放射治疗 (RT) 已被证明在小鼠模型和癌症患者中产生原位疫苗 (ISV) 效应;然而,这并没有常规转化为对免疫检查点抑制 (ICI) 的增强临床反应。我们研究了常用疫苗佐剂单磷酰脂质 A (MPL) 是否可以增强由 RT 和 ICI 联合组成的 ISV 方案。
材料/方法:我们使用黑色素瘤 (B78) 和前列腺癌 (Myc-CaP) 的同源小鼠模型。荷瘤小鼠接受 RT (12Gy,第 1 天)、RT+抗 CTLA-4 (C4,第 3、6、9 天)、MPL (20μg IT 注射第 5、7、9 天)、RT+C4+MPL 或 PBS 对照。为了评估 MPL 对辐照肿瘤微环境的影响,采集原发肿瘤和引流淋巴结进行免疫细胞浸润分析和细胞因子谱分析,并收集血清分析抗肿瘤抗体群体。
与 RT+C4 相比,B78 和 Myc-CaP 模型中,联合 RT+C4+MPL 显著降低肿瘤生长,提高生存和完全缓解率。MPL 有利地将辐照肿瘤免疫微环境重新编程为 M1 巨噬细胞和 Th1 TBETCD4 T 细胞极化。此外,MPL 显著增加了几种 Th1 相关和 M1 相关促炎细胞因子的肿瘤内表达。在共培养模型中,MPL 刺激的巨噬细胞直接激活 CD8 T 细胞,并将 CD4 细胞向 Th1 表型极化。MPL 治疗显著增加了 Th1 相关 IgG2c 抗肿瘤抗体的产生,这是对 RT+C4+MPL 抗肿瘤反应所必需的,也是预测抗肿瘤反应的关键,并且使 MPL 刺激的巨噬细胞能够通过抗体依赖性直接杀伤肿瘤细胞。
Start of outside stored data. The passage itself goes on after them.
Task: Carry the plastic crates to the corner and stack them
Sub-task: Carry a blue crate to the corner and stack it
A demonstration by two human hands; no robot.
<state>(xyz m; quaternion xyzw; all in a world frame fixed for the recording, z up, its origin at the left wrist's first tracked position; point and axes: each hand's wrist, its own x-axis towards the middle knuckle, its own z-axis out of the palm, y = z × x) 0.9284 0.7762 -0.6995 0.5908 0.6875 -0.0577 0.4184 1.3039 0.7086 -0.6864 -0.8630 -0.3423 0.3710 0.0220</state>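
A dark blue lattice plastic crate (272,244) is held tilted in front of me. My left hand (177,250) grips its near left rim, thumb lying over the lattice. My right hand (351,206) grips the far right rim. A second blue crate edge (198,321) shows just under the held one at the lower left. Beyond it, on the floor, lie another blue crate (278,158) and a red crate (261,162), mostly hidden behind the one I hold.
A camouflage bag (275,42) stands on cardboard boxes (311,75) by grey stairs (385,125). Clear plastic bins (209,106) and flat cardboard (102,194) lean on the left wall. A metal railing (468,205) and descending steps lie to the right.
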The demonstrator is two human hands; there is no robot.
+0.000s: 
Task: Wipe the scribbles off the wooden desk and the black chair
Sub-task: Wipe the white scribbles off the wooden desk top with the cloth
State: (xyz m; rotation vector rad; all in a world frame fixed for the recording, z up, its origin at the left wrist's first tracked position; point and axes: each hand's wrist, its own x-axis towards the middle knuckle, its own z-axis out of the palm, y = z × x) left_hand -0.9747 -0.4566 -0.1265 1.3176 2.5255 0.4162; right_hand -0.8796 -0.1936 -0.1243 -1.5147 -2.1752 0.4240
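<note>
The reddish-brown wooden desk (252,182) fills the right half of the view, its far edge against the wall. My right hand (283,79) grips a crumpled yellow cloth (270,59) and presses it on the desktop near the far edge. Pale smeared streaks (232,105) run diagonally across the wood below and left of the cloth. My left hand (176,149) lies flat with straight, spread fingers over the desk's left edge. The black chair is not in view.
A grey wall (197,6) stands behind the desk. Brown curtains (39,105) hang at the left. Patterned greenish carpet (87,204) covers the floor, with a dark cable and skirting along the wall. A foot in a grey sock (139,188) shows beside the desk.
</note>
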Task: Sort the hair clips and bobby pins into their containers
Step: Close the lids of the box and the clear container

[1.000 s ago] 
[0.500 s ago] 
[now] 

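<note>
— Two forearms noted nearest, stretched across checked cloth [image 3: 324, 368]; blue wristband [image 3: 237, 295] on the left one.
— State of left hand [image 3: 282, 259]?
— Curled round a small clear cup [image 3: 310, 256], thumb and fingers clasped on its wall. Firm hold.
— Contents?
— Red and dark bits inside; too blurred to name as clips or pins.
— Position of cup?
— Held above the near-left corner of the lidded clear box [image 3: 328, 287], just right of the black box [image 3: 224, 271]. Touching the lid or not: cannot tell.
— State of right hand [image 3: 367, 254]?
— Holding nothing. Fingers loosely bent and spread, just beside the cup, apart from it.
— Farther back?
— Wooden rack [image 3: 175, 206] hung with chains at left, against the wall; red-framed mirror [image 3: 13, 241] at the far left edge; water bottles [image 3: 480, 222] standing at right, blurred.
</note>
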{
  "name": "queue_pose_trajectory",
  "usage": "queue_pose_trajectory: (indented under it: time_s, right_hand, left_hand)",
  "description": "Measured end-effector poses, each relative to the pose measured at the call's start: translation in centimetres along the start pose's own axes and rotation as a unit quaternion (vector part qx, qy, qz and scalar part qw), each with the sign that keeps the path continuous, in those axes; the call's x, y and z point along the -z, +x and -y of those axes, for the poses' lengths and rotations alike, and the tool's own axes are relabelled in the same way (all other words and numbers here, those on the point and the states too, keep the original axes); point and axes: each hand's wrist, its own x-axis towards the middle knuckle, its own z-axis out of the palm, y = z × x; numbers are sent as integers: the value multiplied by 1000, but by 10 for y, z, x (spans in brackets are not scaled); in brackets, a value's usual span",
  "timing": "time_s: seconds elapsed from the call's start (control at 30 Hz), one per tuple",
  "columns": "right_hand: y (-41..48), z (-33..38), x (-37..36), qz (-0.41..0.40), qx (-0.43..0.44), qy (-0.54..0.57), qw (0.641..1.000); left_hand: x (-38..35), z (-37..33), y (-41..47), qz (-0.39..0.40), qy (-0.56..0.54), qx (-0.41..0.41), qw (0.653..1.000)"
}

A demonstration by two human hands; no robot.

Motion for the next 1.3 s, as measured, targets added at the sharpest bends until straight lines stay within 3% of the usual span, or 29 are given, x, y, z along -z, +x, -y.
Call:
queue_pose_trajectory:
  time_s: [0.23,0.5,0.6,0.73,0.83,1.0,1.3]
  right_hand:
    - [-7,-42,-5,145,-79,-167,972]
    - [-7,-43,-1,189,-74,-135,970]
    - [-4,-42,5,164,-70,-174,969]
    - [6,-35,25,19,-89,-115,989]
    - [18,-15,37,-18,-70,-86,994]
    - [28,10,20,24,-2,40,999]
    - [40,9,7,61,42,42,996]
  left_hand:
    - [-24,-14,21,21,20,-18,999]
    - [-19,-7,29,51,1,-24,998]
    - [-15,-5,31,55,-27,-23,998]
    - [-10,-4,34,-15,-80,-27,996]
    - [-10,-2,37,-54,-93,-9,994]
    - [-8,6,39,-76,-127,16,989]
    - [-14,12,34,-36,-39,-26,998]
巨噬细胞介导的肿瘤细胞杀伤依赖于 FcγR 表达。在转移模型中,RT 和 MPL 产生了全身抗肿瘤免疫反应,增强了对 ICI 的反应。这依赖于巨噬细胞和 CD4,但不依赖于 CD8+T 细胞。
我们报告了 MPL 通过 FcγR、巨噬细胞和 TBETCD4 Th1 细胞依赖性机制增强 RT+C4 的 ISV 效应的潜力。据我们所知,这是第一个描述产生 CD8 T 细胞非依赖性、Th1 极化、全身性抗肿瘤免疫反应并随后产生免疫记忆的报告。这些发现支持疫苗佐剂增强原位肿瘤疫苗方法疗效的潜力。